Context
NovaRetail runs Airflow, Spark batch jobs, and a small fleet of Kafka consumers on Amazon EKS. The platform team currently deploys all pipeline components as generic Kubernetes Deployments, which has caused issues with stable identities for stateful workers, duplicate processing during restarts, and inconsistent node-level log collection.
You need to explain when to use Deployments, StatefulSets, and DaemonSets in this data platform, and propose how each should be applied to pipeline workloads.
Scale Requirements
- Cluster size: 60 EKS worker nodes across 3 AZs
- Airflow workloads: 2 schedulers, 20-200 ephemeral task pods/day
- Streaming consumers: 48 Kafka partitions, target consumer lag < 30 seconds
- Stateful services: 3 metadata/cache replicas with persistent volumes
- Node-level agents: 1 pod per node for logs and metrics
- Availability target: 99.9% for orchestration and ingestion services
Requirements
- Describe the operational differences between Deployments, StatefulSets, and DaemonSets in Kubernetes.

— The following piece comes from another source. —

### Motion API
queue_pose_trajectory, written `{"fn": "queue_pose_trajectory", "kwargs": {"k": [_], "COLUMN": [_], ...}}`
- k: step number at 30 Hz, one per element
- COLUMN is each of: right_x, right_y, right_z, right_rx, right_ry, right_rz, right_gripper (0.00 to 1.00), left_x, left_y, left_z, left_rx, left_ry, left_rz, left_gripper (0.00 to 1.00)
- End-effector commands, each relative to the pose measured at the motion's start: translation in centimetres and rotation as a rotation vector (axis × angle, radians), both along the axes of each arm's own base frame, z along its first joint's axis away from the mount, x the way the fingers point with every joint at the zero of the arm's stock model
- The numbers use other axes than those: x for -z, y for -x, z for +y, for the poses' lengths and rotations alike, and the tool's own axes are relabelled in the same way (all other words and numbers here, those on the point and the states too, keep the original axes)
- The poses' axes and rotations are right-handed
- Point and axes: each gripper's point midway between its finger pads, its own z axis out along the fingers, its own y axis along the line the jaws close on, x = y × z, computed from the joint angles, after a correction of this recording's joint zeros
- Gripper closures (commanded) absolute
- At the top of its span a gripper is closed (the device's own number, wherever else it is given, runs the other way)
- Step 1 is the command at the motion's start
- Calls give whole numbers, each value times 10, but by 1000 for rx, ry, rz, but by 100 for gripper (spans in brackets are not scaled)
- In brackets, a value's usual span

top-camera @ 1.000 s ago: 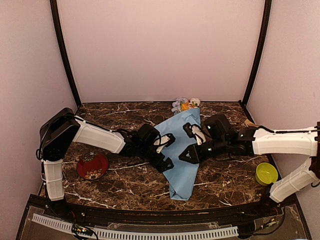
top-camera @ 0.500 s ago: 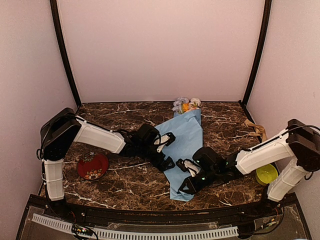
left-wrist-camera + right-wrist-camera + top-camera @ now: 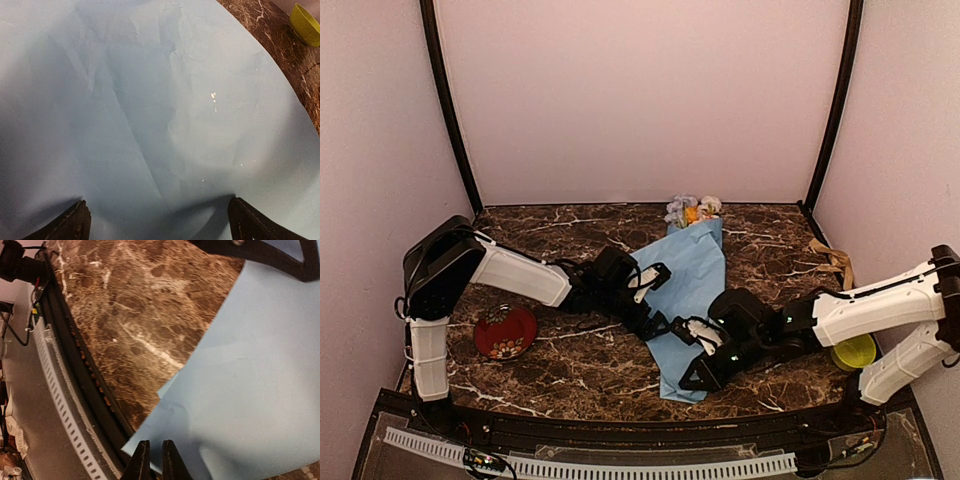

- Map each controller to concrete data engineering workloads such as Airflow webserver/scheduler, Kafka consumers, metadata databases, and node-level observability agents.
- Explain implications for scaling, pod identity, storage, rolling updates, and failure recovery.
- Show how you would deploy at least one stateless service and one node-level agent on EKS.
- Define monitoring and alerting for rollout failures, pod churn, unavailable replicas, and node coverage.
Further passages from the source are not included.